• **What to work on**: Only some lines are wanted. Transcribe, exactly, the lines below from the line with "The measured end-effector" up to and including the line with "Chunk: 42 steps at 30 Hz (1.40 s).".

• **Dataset excerpt**:

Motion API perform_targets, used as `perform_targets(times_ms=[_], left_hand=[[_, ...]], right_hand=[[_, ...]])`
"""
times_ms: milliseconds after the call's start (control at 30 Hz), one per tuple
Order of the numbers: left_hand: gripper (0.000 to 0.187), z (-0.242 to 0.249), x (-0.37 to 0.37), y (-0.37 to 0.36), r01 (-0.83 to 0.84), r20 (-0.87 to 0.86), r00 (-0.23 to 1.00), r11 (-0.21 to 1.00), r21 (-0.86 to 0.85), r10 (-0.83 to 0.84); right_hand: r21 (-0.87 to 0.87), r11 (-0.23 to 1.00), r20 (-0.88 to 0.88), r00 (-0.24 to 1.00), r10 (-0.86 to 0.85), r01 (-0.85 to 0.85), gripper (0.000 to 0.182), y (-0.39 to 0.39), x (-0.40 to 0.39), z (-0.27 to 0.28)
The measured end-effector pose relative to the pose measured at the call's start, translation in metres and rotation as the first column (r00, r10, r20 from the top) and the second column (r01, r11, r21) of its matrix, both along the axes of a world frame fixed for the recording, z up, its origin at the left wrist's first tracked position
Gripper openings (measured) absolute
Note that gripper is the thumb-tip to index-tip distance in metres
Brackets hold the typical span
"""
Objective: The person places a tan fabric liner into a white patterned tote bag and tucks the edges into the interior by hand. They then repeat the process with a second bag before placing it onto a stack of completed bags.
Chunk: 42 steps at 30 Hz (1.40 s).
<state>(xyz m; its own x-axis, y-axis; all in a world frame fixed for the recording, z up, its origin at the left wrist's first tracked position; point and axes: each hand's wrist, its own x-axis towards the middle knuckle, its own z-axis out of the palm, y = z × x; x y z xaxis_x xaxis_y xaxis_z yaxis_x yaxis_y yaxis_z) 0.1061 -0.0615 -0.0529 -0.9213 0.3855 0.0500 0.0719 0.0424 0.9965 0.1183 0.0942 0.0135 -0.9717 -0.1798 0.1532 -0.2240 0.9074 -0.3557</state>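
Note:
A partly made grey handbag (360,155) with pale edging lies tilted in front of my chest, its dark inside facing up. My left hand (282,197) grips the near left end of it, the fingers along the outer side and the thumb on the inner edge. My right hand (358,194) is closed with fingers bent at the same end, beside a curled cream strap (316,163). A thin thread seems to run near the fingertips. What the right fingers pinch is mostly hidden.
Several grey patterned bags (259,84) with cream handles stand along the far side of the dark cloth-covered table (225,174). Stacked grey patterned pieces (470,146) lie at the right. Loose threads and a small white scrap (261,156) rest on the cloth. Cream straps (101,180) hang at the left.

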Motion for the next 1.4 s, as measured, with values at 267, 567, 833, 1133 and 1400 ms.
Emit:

• **Response box**:
The measured end-effector pose relative to the pose measured at the call's start, translation in metres and rotation as the first column (r00, r10, r20 from the top) and the second column (r01, r11, r21) of its matrix, both along the axes of a world frame fixed for the recording, z up, its origin at the left wrist's first tracked position
Gripper openings (measured) absolute
Note that gripper is the thumb-tip to index-tip distance in metres
Brackets hold the typical span
"""
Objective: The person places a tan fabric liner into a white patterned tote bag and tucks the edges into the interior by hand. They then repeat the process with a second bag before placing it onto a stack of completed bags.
Chunk: 42 steps at 30 Hz (1.40 s).

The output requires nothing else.